The Australian Bureau of Statistics October dwelling approvals data likely marks a significant turning point for unit supply, with the latest numbers showing unit approvals have plunged to their lowest levels in 2 years.
The October data showed unit approvals have consistently trended lower since reaching a recent high point in July earlier this year.
The seasonally adjusted series showed a monthly fall of 23.5% across the unit sector.
Compared with the same time last year, unit approvals are down 41.8%.
As can be seen from the graph above, the unit sector shows a higher level of volatility compared with detached housing which implies that there is likely to be some noise associated with the sharp month-on-month fall, however the trend towards fewer units being approved for construction has developed over several months.
Also, despite the sharp fall, the number of unit approvals remains slightly higher than the decade average, indicating that approved unit supply is returning to more normal levels.
The unit approvals drop is mostly concentrated across the high rise unit sector, which had also seen the most substantial ramp up in approvals overt the past five years.

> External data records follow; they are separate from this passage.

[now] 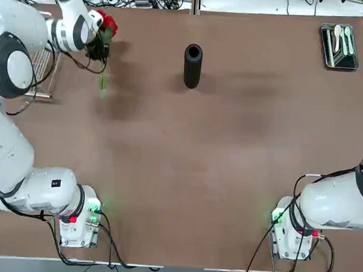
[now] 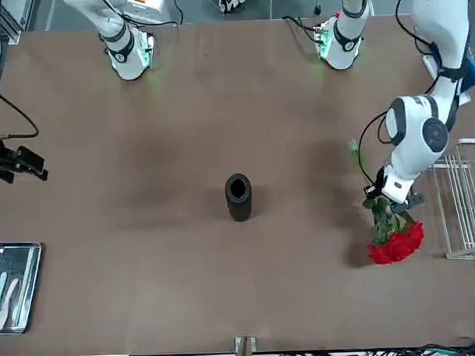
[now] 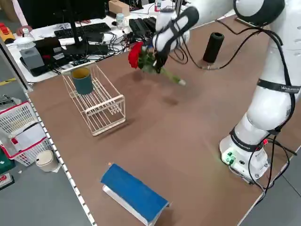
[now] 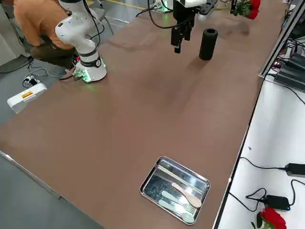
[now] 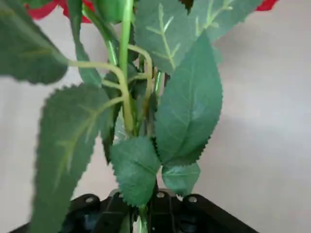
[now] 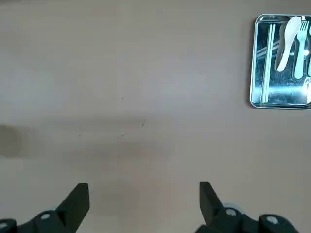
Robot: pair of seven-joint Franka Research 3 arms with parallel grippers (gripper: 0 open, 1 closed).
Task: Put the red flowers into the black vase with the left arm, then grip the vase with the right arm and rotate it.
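With the black vase (image 1: 192, 66) upright on the surface as reference, the left gripper (image 2: 394, 199), to its robot-left, clamps its jaws on the red flowers' (image 2: 396, 243) stems, presumably leaving the ends free for insertion, leaves masking the contact, while the right gripper (image 6: 145, 206) waits robot-right, jaws apart.

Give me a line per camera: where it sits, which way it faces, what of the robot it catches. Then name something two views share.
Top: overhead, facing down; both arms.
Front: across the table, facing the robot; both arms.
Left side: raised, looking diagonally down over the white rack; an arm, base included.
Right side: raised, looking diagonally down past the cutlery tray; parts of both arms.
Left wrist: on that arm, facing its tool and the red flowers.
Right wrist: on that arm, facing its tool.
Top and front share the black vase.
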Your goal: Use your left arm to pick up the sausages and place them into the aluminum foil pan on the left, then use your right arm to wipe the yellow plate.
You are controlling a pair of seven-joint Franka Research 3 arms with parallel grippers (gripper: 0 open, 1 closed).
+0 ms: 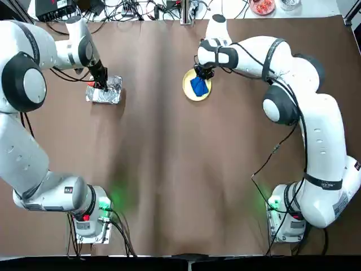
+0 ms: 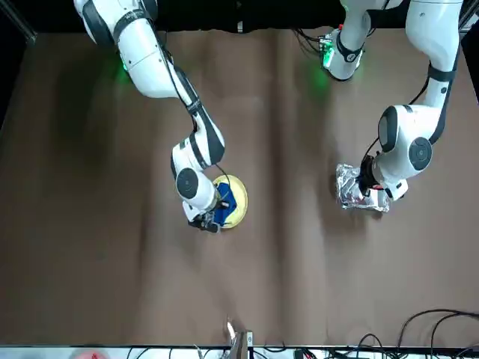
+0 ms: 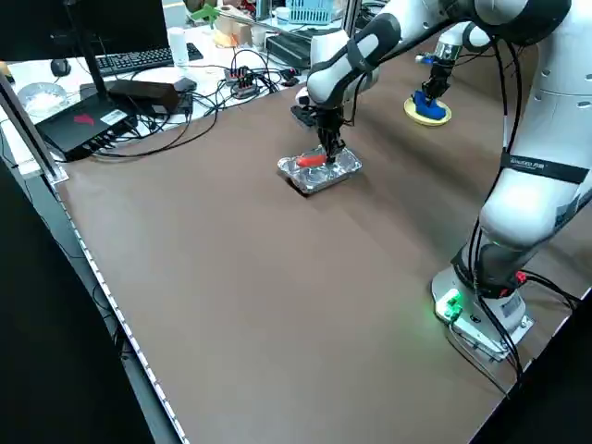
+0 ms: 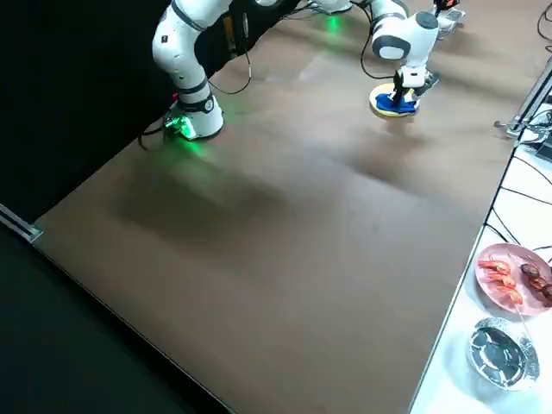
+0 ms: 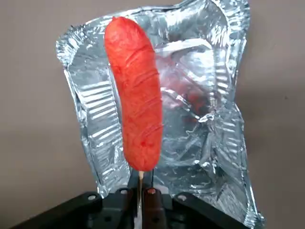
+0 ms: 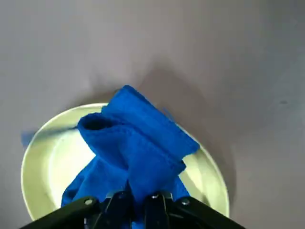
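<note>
The sausages (image 5: 134, 95), one red-orange piece on a thin stick, lie over the crinkled aluminum foil pan (image 5: 205, 119). My left gripper (image 5: 139, 195) is shut on the stick. From overhead, the left gripper (image 1: 102, 84) stands over the pan (image 1: 110, 95) at the table's far left. The sausage (image 3: 310, 160) also shows inside the pan in the left side view. At the far centre, my right gripper (image 1: 202, 72) is shut on a blue cloth (image 1: 199, 86) that rests on the yellow plate (image 1: 189, 90). The cloth (image 6: 138, 143) is bunched on the plate (image 6: 52, 157).
Beyond the table's far edge are cables, a black box (image 3: 92, 120), a pink plate of food (image 4: 513, 274) and a glass bowl (image 4: 500, 349). The arm bases (image 1: 90, 217) (image 1: 287, 217) stand at the near corners. Brown tabletop stretches between pan and plate.
</note>
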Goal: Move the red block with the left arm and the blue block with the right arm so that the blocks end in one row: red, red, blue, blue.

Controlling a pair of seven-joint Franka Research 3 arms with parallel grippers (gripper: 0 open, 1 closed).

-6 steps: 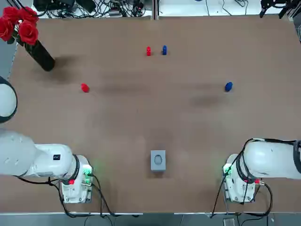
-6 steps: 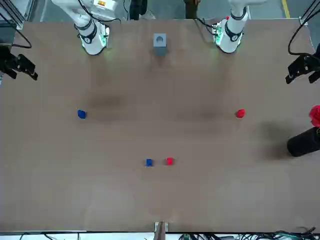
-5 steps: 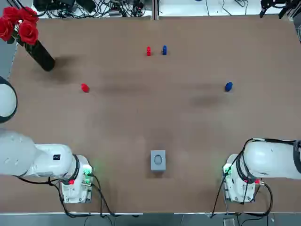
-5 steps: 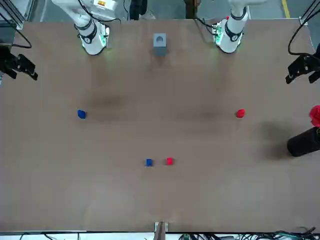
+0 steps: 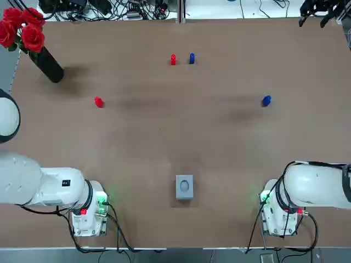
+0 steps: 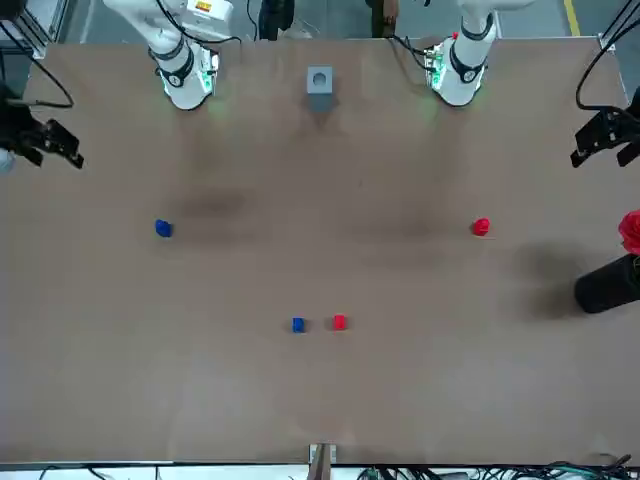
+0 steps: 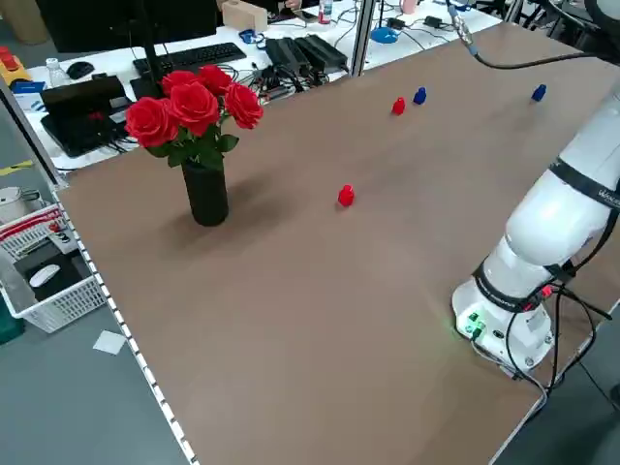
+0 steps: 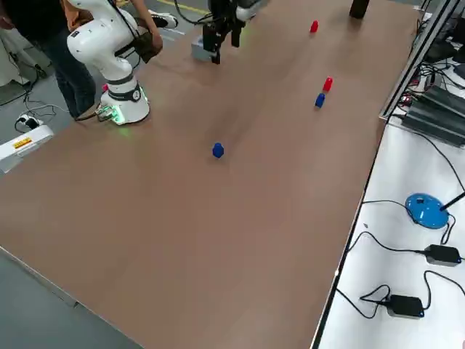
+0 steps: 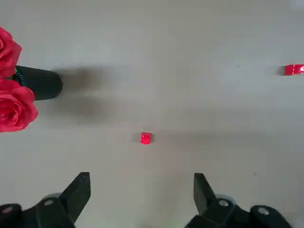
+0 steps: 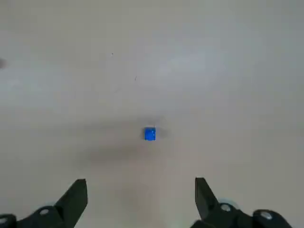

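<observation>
Basically looks like pre-grasp: left gripper (image 9: 141,177) and right gripper (image 10: 140,181) hover with jaws spread, red block (image 9: 146,138) and blue block (image 10: 149,134) centred well below each gap, so next is probably 2 straight drops.

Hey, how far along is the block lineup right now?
Done: nothing; only the middle red block and middle blue block sit side by side. In hand: the left gripper hangs open over the loose red block, the right gripper over the loose blue block, neither holding. Left: both grasps and placements.
</observation>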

The number of low-rise units has also been trending lower, while detached housing and townhouse approvals are holding reasonably firm.
The national trend is important, however, the trend across the capital cities provides a better understanding of where the downturn in approved supply is occurring.
Across the unit market, the most substantial falls in approvals can be seen in Melbourne and Brisbane, where concerns of oversupply have been the most pronounced.
Even with such sharp falls, the number of unit approvals in Melbourne remain 1.4% higher than the decade average and Brisbane approvals are still 11.2% higher than the decade average.
Importantly, the unit approval trend in Sydney hasn’t shown the same trend towards fewer unit approvals.
The October approvals number was 80.5% higher than the decade average in Sydney.
To date, there hasn’t been a great deal of concern around Sydney’s unit market being oversupplied due to the maturity of Sydney’s densification trend, the geographic diversity of unit supply across the metro area, as well as increased demand for units because of their lower price points and typically strategic locations (close to major working nodes, transport options and amenity).
However, if we don’t see the approval trend peaking over the coming months, it’s possible we will see a similar level of settlement risk emerging in Sydney as what is already visible in Melbourne and Brisbane.
While fewer dwelling approvals across the already crowed high-rise market in Melbourne and Brisbane is likely to be a welcome evolution in the supply cycle, the downside is that fewer approvals hint at a peak in the residential construction cycle as well.
The latest data on construction activity shows that the peak in construction may already be here.
The number of units under construction showed a slight dip over the June quarter, based on ABS data, reducing from approximately 154,000 apartments under construction in March to 151,700 in June.
The housing construction boom has provided a smoother than anticipated segway from the mining related infrastructure boom, ensuring a consistently positive rate of economic growth across Australia. tion
As construction work fades, the Australian economy will be looking for other economic growth pillars to fill the gap left by a slowdown in the residential construction sector.
In theory, this would be the perfect time to ramp up infrastructure spending.
Improving existing transport infrastructure and building new roads, railway, tunnels and bridges would provide a multifaceted benefit in creating jobs, increasing productivity via more efficient transport options as well as open up areas that offer up affordable housing options which are currently less desirable due to their inefficient linkages with major working centres.